Mauro Carvalho Chehab mchehab+samsung at kernel.org
Sat Sep 8 11:48:22 UTC 2018


Em Sat, 08 Sep 2018 12:44:32 +0300
Laurent Pinchart <laurent.pinchart at ideasonboard.com> escreveu:

> On Saturday, 8 September 2018 00:06:33 EEST Mauro Carvalho Chehab wrote:
> > Em Fri, 7 Sep 2018 11:13:20 +0200 Daniel Vetter escreveu:  
> > > On Fri, Sep 7, 2018 at 6:27 AM, Theodore Y. Ts'o <tytso at mit.edu> wrote:  
> > > > On Fri, Sep 07, 2018 at 01:49:31AM +0000, Sasha Levin via
> > > > Ksummit-discuss wrote:
> > > > 
> > > > There actually is a perverse incentive to having all of the test
> > > > 'bots, which is that I suspect some people have come to rely on it to
> > > > catch problems.  I generally run a full set of regression tests before
> > > > I push an update to git.kernel.org (it only takes about 2 hours, and
> > > > 12 VM's :-); and by the time we get to the late -rc's I *always* will
> > > > do a full regression test.  
> > > 
> > > This is what imo a well-run subsystem should sound like from a testing
> > > pov. All the subsystem specific testing should be done before merging.
> > > Post-merge is only for integration testing and catching the long-tail
> > > issues that need months/years of machine time to surface.
> > > 
> > > Of course this is much harder for anything that needs physical
> > > hardware, but even for driver subsystems there's lots you can do with
> > > test-drivers, selftests and a pile of emulation, to at least catch
> > > bugs in generic code. And for reasonably sized teams like drm/i915
> > > building a proper CI is a very obvious investement that will pay off.  
> > 
> > IMHO, CI would do even a better job for smaller teams, as they won't
> > have much resources for testing, but the problem here is that those
> > teams probably lack resources and money to invest on a physical hardware
> > to setup a CI infra and to buy the myriad of different hardware to
> > do regression testing.
> > 
> > Also, some devices are harder to test: how would you check if a camera
> > microphone is working? How to check if the camera captured images
> > are ok?  
> 
> The same way you would check the display output. Cameras can be pointed at 
> known scenes with controlled lightning. TV capture cards can be fed a known 
> signal. Even for microphone testing we could put the camera in a sound-proof 
> enclosure, with an audio source. Solutions exist, whether we have the budget 
> to implement them is the real question.

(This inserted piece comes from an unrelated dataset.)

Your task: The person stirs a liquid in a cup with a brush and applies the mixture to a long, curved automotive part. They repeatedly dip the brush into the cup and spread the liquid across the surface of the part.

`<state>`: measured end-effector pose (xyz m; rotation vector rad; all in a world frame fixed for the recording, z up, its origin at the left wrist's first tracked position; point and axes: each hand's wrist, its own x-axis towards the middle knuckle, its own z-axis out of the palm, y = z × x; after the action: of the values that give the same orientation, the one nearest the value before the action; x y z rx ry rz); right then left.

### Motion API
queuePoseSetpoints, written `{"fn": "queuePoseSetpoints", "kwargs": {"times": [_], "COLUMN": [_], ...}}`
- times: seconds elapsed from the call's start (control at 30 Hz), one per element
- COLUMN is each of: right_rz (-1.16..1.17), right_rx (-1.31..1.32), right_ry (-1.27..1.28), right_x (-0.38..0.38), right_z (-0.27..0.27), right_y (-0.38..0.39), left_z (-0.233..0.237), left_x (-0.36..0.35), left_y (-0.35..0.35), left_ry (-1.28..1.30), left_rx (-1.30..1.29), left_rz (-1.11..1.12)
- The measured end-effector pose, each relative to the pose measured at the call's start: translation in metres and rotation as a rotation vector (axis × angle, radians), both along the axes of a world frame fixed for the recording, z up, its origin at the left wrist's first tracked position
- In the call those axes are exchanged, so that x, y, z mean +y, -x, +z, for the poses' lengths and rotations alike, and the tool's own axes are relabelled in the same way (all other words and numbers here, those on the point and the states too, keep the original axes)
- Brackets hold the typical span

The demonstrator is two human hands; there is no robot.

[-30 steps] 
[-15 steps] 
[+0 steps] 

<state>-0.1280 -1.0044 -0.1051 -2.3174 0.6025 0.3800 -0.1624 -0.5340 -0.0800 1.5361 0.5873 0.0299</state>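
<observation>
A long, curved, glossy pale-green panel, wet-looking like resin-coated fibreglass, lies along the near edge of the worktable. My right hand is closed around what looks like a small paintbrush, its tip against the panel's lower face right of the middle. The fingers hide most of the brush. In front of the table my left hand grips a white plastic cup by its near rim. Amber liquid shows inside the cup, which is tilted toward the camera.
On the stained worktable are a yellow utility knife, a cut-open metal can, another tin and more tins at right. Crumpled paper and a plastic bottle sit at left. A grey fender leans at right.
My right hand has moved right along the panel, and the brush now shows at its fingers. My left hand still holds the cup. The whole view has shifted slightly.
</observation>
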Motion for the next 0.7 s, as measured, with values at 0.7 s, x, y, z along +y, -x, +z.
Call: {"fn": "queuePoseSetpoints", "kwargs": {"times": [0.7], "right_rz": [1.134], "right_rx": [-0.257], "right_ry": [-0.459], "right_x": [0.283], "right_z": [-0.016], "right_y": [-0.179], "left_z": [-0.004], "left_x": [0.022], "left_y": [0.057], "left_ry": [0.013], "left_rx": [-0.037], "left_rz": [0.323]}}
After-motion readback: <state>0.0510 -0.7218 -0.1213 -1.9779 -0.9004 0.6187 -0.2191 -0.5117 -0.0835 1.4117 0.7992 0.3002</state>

Solutions exist, but they require a hole new kind of environment control.

In the case of DRM (and TV cards), display output can be tested with some
HDMI grabber card. No need for a "controlled lightning environment" or
anything like that. Once it is set, people can just place it into a
random datacenter located anywhere and forget about it.

However, in the case of hardware like cameras, microphones, speakers,
keyboards, mice, touchscreen, etc, it is a way more complex, as the
environment will require adjustments (a silent room, specific
lightning, mechanical components, etc) and a more proactive supervision,
as it would tend to produce more false positive errors if something
changes there. A normal datacenter won't fit those needs.